Does OcrBlock support languages other than English?¶
Yes. PP-OCR supports 100+ languages. Point RecognitionModelPath and CharacterDictionaryPath at the recognition model and dictionary for your target language; both must match.
Can I run OCR on a still image instead of a live video stream?¶
Yes — connect a file/image source to OcrBlock.Input in a MediaBlocksPipeline, or feed a single frame through the pipeline; the block processes whatever frames reach its input pad, live or file-based.
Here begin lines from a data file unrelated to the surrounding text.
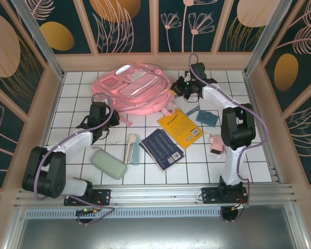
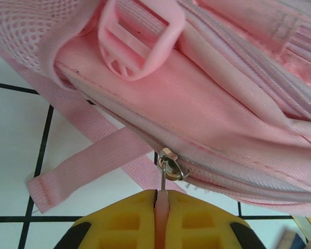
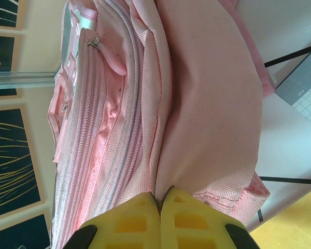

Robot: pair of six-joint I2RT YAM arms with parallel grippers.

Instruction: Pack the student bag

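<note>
Left gripper (image 2: pixel 161 196) on zipper pull (image 2: pixel 169 167)

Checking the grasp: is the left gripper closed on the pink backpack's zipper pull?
Yes, the left gripper is pressed shut on the pink zipper pull of the soft pink fabric backpack.

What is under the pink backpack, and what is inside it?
The white tiled table and a flat pink strap show at the edge of the soft pink fabric backpack; whatever else lies beneath is covered. Its fabric hides the inside.

Left arm (image 1: pixel 75 141) extended forward, right arm (image 1: pixel 237 127) reaching forward-left; both sets of jaws pinched on student bag (image 1: pixel 132 88).
</note>
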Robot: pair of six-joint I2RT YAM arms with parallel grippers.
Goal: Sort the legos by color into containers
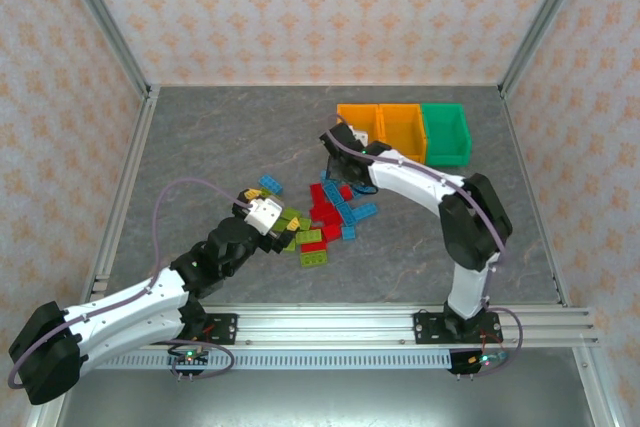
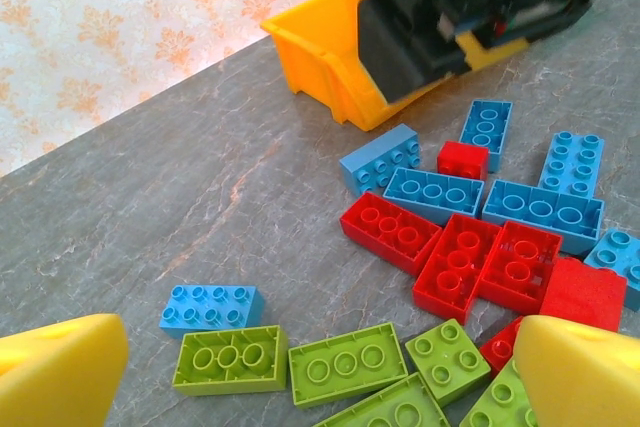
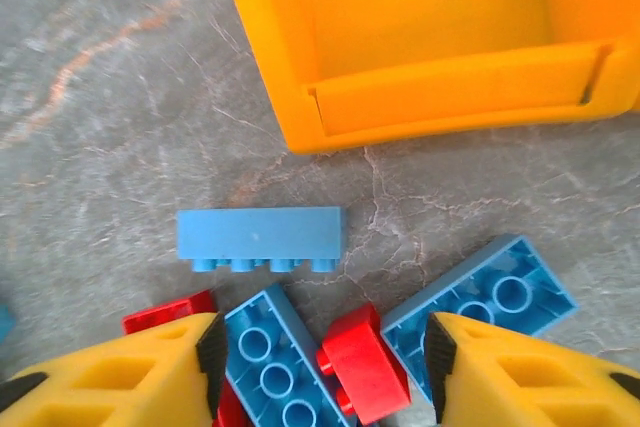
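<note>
Overhead top view, close wrist views, shared legos (image 1: 325,217)

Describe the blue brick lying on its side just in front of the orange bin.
A long blue brick of smooth plastic, tipped on its side: a plain face up, a row of four studs along its near edge. It lies on the grey marbled table, just short of the orange bin, apart from it.
</note>
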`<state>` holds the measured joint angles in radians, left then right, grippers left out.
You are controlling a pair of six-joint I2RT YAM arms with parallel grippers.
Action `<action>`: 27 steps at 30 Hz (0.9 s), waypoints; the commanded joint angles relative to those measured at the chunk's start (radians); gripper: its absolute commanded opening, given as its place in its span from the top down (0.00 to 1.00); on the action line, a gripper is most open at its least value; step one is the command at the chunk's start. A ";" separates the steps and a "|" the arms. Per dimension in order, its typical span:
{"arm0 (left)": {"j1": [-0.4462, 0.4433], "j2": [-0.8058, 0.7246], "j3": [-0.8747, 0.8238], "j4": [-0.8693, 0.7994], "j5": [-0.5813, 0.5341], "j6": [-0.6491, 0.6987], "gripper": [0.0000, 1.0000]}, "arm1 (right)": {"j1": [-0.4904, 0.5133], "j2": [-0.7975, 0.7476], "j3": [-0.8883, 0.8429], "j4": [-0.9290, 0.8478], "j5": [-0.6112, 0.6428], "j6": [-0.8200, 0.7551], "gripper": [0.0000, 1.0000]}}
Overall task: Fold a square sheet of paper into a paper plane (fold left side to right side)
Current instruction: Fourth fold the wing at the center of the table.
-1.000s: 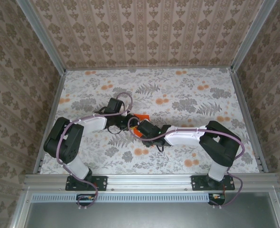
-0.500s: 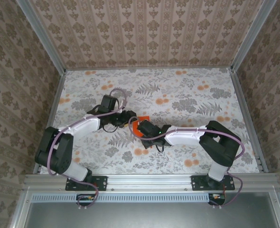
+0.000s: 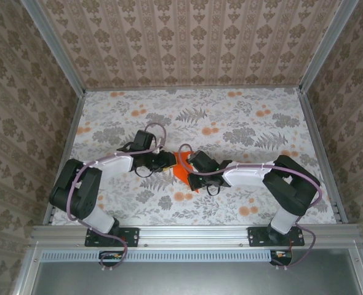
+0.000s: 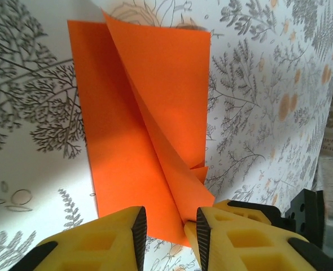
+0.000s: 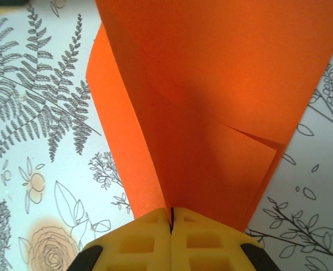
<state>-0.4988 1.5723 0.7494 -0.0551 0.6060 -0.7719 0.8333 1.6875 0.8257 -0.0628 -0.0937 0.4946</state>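
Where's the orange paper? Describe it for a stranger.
Look at the flowered table's middle. The square sheet of paper sits there, creased, pinched by the right gripper. It is solid bright orange, unlike the pale printed flowers.

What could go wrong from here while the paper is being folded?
1. The right end effector is shut on the paper at one edge; a pull might tear it or let it slip out.
2. The upper flap stands curved, not flat; pressing now could set a crooked crease.
3. The left end effector is open with the paper's near edge between its fingers; closing there may crumple it.
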 commanded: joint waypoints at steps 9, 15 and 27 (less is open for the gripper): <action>-0.041 0.105 0.071 0.055 0.026 -0.021 0.61 | -0.039 -0.026 -0.045 0.083 -0.117 0.054 0.95; -0.051 0.151 0.091 0.060 0.026 -0.023 0.60 | -0.048 -0.024 -0.057 0.101 -0.129 0.067 0.94; -0.055 0.211 0.103 0.048 0.008 -0.031 0.55 | -0.071 -0.002 -0.070 0.145 -0.185 0.096 0.92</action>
<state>-0.5446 1.7554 0.8314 -0.0010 0.6205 -0.7902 0.7700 1.6855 0.7643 0.0597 -0.2455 0.5758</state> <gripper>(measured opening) 0.450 0.076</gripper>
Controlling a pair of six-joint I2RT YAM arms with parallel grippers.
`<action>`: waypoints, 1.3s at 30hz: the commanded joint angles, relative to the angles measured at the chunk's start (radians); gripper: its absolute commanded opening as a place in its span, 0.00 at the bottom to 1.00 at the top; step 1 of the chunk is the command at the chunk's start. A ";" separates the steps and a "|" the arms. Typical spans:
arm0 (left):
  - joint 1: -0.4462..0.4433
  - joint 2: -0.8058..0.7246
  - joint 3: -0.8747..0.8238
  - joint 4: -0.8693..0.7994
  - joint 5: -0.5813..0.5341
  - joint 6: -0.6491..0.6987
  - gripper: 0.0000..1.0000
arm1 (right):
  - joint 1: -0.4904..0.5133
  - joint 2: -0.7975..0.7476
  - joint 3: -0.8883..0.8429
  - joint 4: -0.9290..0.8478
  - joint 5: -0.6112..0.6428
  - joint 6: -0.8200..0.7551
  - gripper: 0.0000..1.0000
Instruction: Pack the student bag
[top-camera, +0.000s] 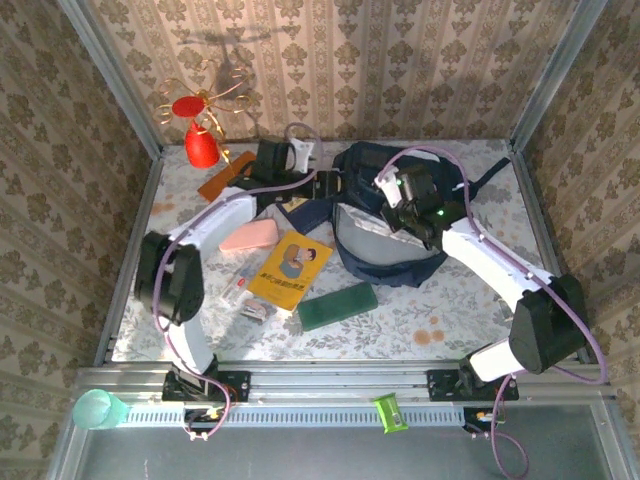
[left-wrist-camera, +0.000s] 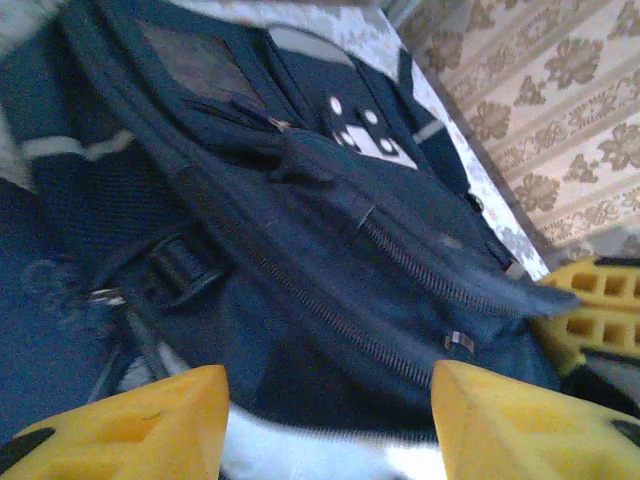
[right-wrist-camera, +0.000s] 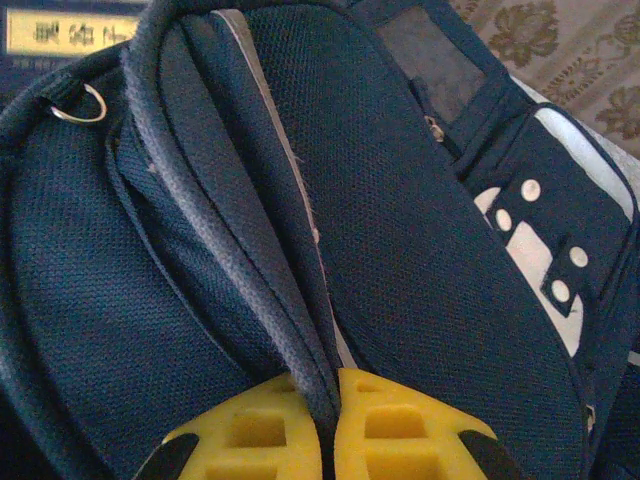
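Our right gripper (right-wrist-camera: 322, 405) is pinched shut on a padded fold of the bag (right-wrist-camera: 420, 260), which sits right in front of it. Our left gripper (left-wrist-camera: 330, 410) is wide open and holding nothing, bag just ahead of it. We reckon that thin fold could slip out if we tug hard.

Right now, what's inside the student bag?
Inside the student bag, pale grey lining shows, no items on it. The rest is hidden under its navy fabric and the right gripper.
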 joint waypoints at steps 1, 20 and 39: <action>0.009 -0.092 -0.088 0.050 -0.106 0.002 0.58 | -0.055 -0.052 0.092 -0.071 -0.095 0.167 0.01; 0.019 -0.292 -0.443 -0.148 -0.422 0.104 0.61 | -0.154 0.087 0.364 -0.276 -0.225 0.216 0.00; 0.067 -0.298 -0.618 -0.127 -0.387 0.096 0.72 | -0.081 0.049 0.180 -0.266 -0.028 0.220 0.53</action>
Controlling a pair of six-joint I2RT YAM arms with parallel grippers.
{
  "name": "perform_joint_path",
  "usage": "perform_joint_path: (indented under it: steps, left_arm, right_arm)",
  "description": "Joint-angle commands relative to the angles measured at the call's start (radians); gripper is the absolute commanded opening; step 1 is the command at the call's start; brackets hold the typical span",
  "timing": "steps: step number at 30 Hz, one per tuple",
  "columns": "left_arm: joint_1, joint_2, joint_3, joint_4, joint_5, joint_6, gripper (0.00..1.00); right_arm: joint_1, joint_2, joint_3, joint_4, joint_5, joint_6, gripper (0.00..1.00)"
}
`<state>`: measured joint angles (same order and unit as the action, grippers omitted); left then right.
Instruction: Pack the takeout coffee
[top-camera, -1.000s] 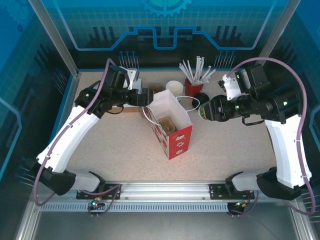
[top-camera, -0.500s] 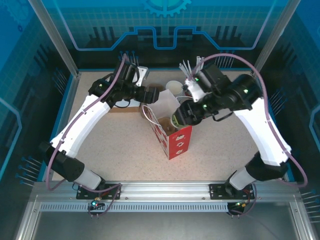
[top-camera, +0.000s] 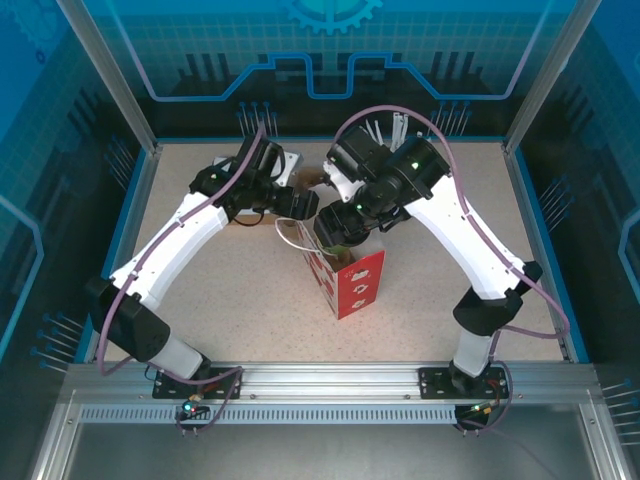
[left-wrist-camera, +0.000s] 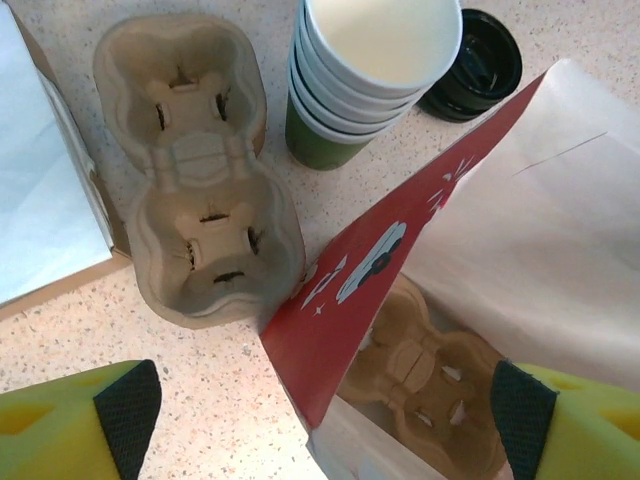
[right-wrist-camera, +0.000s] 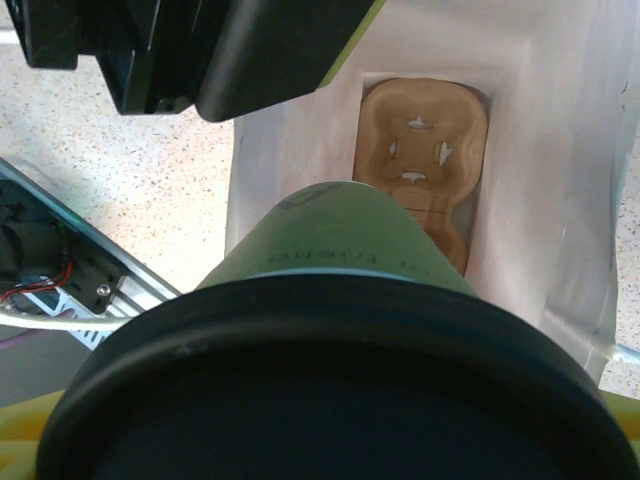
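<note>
The takeout coffee (right-wrist-camera: 330, 240) is an olive-green cup with a black lid (right-wrist-camera: 330, 390). My right gripper (top-camera: 338, 226) is shut on it and holds it over the open mouth of the red paper bag (top-camera: 352, 282). A brown pulp cup carrier (right-wrist-camera: 425, 150) lies at the bottom of the bag. My left gripper (left-wrist-camera: 325, 410) is open at the bag's back left rim. Its black pads (left-wrist-camera: 128, 410) stand wide apart on either side of the red wall (left-wrist-camera: 380, 270).
Behind the bag on the table are a second pulp carrier (left-wrist-camera: 195, 170), a stack of white-rimmed cups (left-wrist-camera: 360, 80) and a loose black lid (left-wrist-camera: 475, 65). A white sheet (left-wrist-camera: 40, 200) lies at the left. The left arm (right-wrist-camera: 200, 50) hangs close above the bag's rim.
The right arm has swung left from the table's right side, carrying the cup to above the bag's mouth. The left gripper has shifted slightly toward the bag's rim.
</note>
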<state>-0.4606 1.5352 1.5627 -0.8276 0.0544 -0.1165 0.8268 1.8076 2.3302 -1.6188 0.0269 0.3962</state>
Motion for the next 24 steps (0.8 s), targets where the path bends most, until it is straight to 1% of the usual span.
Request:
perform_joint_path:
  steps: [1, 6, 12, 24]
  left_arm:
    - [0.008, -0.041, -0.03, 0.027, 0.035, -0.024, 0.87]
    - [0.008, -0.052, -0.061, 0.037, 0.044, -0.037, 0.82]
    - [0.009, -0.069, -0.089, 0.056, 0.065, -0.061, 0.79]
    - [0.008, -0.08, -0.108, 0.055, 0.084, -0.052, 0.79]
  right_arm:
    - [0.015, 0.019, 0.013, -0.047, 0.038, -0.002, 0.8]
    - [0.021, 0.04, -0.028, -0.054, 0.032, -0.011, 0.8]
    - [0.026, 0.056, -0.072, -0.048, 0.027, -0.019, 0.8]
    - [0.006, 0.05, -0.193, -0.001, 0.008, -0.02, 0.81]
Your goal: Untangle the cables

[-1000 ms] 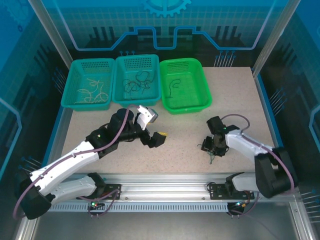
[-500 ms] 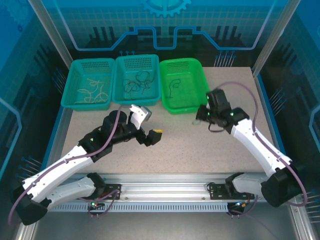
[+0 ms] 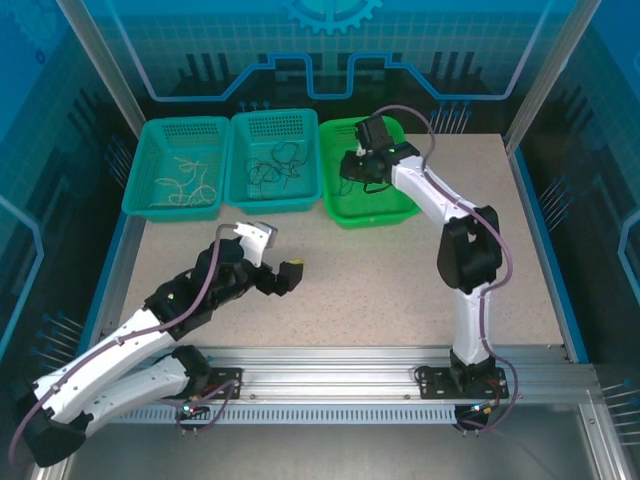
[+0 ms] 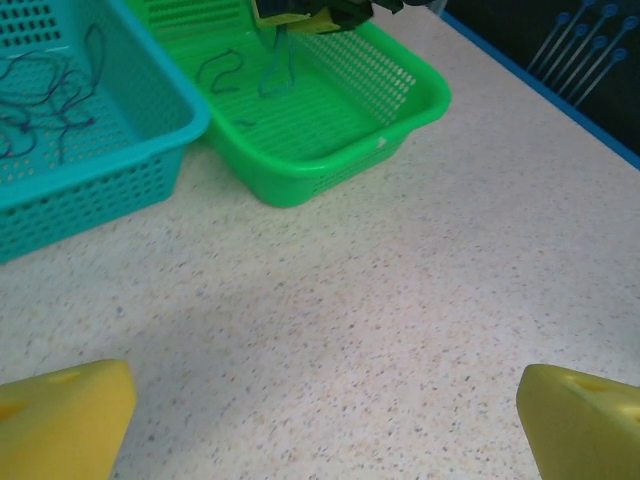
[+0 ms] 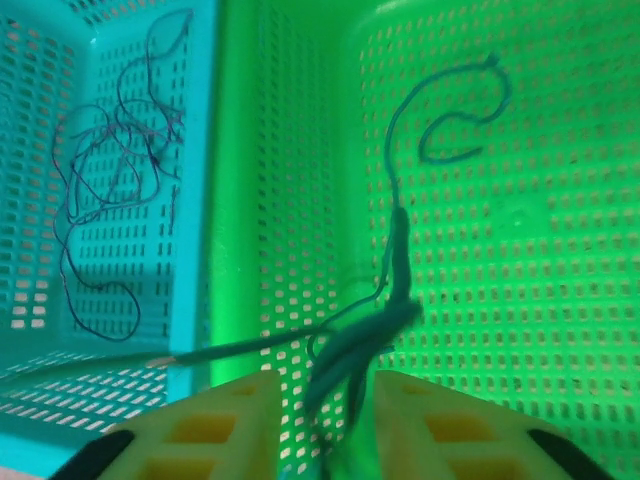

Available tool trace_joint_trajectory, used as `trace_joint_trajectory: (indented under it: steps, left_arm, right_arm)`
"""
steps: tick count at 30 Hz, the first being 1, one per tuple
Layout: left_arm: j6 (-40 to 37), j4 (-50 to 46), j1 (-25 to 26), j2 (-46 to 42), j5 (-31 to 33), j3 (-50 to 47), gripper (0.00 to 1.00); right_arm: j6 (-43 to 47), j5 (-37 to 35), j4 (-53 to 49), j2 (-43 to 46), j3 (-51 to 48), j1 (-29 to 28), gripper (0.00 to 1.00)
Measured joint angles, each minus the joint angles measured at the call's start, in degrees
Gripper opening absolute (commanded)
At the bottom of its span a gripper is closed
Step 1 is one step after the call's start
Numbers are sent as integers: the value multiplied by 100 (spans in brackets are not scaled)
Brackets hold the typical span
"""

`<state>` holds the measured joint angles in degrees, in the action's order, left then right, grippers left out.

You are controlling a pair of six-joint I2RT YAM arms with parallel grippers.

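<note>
Right tool (image 5: 325,400) is pinched on a green cable (image 5: 398,262) over the green basket (image 5: 500,320), left tool (image 4: 325,420) gapes wide, empty, above the counter (image 4: 400,300).

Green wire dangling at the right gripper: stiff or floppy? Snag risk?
Probably floppy: the dark green wire hangs limp and kinked from the right gripper. Likely very light, being so thin, so it may swing. Its curly ends could catch in the holes of the green basket.

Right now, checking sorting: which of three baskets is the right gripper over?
The bright green basket, rightmost; the right gripper pinches dark green wire above it. Both other baskets are teal.
</note>
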<state>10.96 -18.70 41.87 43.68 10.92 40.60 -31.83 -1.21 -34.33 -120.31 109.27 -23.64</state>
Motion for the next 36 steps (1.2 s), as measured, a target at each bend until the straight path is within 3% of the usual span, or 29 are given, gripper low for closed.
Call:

Does OcrBlock need a GPU to run in real time?¶
No, but a GPU execution provider (CUDA, DirectML, or CoreML) reduces per-frame latency compared to CPU. For live video, combining FramesToSkip with CPU inference is also a common, GPU-free way to keep OCR from becoming the pipeline bottleneck.
Demos¶
- OCR Text Recognition Demo — WPF Media Blocks pipeline demo.
- OCR Text Recognition MB — the same Media Blocks demo for MAUI.
Dedicated VideoCaptureCoreX/MediaPlayerCoreX OCR demos (Capture OCR X, Capture OCR X WPF, Player OCR X, Player OCR X WPF) are in the SDK's demo set and will be linked here once published to the public samples repository.